TASK REQUIREMENTS
Retype the following data exactly, but leave its pictures out.
•••
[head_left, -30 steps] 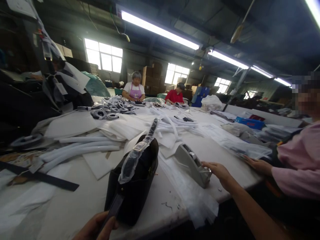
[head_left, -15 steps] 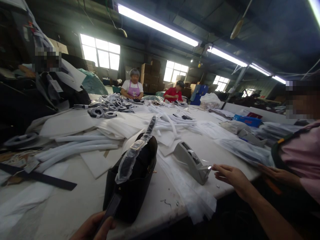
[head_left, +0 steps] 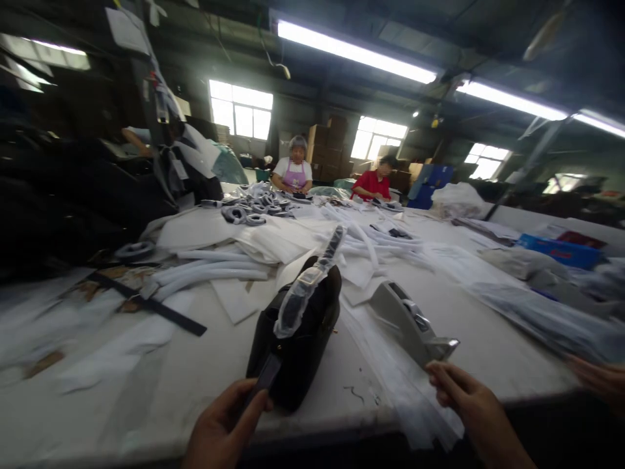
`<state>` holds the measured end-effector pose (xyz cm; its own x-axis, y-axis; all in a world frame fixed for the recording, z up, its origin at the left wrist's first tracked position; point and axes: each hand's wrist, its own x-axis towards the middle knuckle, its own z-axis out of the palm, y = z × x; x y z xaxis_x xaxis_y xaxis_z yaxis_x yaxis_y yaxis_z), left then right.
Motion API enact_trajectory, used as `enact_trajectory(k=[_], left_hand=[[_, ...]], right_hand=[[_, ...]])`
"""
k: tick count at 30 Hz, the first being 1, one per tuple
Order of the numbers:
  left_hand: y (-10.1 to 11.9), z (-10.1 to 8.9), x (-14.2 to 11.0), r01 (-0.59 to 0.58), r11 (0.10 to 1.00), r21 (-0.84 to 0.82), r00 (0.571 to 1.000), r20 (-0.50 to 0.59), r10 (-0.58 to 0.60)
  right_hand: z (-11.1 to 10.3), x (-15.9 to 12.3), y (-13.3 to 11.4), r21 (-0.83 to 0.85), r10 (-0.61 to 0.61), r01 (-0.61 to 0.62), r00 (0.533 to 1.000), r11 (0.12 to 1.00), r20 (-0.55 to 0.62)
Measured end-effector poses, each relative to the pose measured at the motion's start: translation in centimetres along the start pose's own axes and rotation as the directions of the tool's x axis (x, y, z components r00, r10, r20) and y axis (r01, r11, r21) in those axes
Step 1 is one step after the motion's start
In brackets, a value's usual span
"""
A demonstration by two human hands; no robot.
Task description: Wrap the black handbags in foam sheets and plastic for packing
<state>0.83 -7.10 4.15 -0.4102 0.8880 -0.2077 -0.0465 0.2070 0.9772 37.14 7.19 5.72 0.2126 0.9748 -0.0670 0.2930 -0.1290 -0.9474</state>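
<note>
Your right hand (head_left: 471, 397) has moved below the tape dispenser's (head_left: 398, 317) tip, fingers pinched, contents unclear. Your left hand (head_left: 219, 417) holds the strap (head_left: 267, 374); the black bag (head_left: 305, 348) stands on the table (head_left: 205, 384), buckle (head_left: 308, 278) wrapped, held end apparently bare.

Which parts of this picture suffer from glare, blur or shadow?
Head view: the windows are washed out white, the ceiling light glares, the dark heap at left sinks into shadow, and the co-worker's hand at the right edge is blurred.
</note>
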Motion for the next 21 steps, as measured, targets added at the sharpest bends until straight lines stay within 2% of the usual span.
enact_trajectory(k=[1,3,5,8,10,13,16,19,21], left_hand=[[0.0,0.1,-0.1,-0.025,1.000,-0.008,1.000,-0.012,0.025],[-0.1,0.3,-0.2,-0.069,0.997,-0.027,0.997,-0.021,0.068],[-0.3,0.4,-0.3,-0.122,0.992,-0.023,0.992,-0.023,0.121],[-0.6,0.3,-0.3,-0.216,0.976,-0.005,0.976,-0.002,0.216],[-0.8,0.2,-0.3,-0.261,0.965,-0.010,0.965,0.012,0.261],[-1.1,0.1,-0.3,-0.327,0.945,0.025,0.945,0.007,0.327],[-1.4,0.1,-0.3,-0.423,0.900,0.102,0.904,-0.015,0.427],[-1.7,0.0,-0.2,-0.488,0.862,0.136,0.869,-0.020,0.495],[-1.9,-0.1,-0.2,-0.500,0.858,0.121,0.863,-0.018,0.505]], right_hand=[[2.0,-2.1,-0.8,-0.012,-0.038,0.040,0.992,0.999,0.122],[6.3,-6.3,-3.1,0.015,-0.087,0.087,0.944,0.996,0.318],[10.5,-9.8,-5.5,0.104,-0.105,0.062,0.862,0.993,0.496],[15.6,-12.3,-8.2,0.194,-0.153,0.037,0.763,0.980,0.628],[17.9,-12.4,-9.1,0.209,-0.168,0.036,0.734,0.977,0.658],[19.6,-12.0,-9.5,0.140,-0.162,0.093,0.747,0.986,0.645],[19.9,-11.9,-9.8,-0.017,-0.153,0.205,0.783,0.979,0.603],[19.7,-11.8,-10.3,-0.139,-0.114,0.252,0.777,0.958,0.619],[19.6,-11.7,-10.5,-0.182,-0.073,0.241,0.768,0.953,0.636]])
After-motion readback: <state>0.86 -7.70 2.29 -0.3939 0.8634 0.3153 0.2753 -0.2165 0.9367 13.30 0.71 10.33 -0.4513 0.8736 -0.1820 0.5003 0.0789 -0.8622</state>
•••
SOLUTION FOR THIS TASK
[head_left, -30 steps] 
[head_left, -15 steps] 
[head_left, +0 steps] 
`<state>` holds the measured end-effector pose (xyz cm; its own x-axis, y-axis; all in a world frame fixed for the recording, z up, its origin at the left wrist's first tracked position; point and axes: each hand's wrist, its own x-axis towards the middle knuckle, its own z-axis out of the palm, y = z × x; x y z xaxis_x xaxis_y xaxis_z yaxis_x yaxis_y yaxis_z), left then right.
Motion API enact_trajectory, used as `enact_trajectory(k=[_], left_hand=[[_, ...]], right_hand=[[_, ...]])`
"""
k: tick count at 30 Hz, the first being 1, one per tuple
Order of the numbers:
  left_hand: y (-10.1 to 11.9), z (-10.1 to 8.9), x (-14.2 to 11.0), r01 (-0.59 to 0.58), r11 (0.10 to 1.00), r21 (-0.84 to 0.82), r00 (0.571 to 1.000), r20 (-0.50 to 0.59), r10 (-0.58 to 0.60)
  right_hand: z (-11.1 to 10.3), x (-15.9 to 12.3), y (-13.3 to 11.4), r21 (-0.83 to 0.85), r10 (-0.61 to 0.61), r01 (-0.61 to 0.62), r00 (0.533 to 1.000), r11 (0.12 to 1.00), r20 (-0.55 to 0.62)
Measured end-effector poses, each relative to the pose measured at the motion's start: translation in centimetres along the start pose's own axes and rotation as the directions of the tool's x axis (x, y, z components r00, r10, r20) and y axis (r01, r11, r21) in those axes
Step 1 is one step after the motion's start
In brackets, a value's usual span
"""
A demonstration by two human hands; no robot.
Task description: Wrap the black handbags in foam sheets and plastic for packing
<state>0.83 -7.10 4.15 -0.4102 0.8880 -0.2077 -0.0465 0.2070 0.9772 37.14 7.19 5.72 0.2126 0.9748 -0.0670 0.2930 -0.1290 -0.9474</state>
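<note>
Your right hand (head_left: 471, 397) has moved below the tape dispenser's (head_left: 398, 317) tip, fingers pinched, contents unclear. Your left hand (head_left: 219, 417) holds the strap (head_left: 267, 374); the black bag (head_left: 305, 348) stands on the table (head_left: 205, 384), buckle (head_left: 308, 278) wrapped, held end apparently bare.

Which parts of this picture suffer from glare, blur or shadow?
Head view: the windows are washed out white, the ceiling light glares, the dark heap at left sinks into shadow, and the co-worker's hand at the right edge is blurred.
</note>
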Motion for the next 21 steps, as measured, targets added at the sharpest bends until straight lines stay within 2% of the usual span.
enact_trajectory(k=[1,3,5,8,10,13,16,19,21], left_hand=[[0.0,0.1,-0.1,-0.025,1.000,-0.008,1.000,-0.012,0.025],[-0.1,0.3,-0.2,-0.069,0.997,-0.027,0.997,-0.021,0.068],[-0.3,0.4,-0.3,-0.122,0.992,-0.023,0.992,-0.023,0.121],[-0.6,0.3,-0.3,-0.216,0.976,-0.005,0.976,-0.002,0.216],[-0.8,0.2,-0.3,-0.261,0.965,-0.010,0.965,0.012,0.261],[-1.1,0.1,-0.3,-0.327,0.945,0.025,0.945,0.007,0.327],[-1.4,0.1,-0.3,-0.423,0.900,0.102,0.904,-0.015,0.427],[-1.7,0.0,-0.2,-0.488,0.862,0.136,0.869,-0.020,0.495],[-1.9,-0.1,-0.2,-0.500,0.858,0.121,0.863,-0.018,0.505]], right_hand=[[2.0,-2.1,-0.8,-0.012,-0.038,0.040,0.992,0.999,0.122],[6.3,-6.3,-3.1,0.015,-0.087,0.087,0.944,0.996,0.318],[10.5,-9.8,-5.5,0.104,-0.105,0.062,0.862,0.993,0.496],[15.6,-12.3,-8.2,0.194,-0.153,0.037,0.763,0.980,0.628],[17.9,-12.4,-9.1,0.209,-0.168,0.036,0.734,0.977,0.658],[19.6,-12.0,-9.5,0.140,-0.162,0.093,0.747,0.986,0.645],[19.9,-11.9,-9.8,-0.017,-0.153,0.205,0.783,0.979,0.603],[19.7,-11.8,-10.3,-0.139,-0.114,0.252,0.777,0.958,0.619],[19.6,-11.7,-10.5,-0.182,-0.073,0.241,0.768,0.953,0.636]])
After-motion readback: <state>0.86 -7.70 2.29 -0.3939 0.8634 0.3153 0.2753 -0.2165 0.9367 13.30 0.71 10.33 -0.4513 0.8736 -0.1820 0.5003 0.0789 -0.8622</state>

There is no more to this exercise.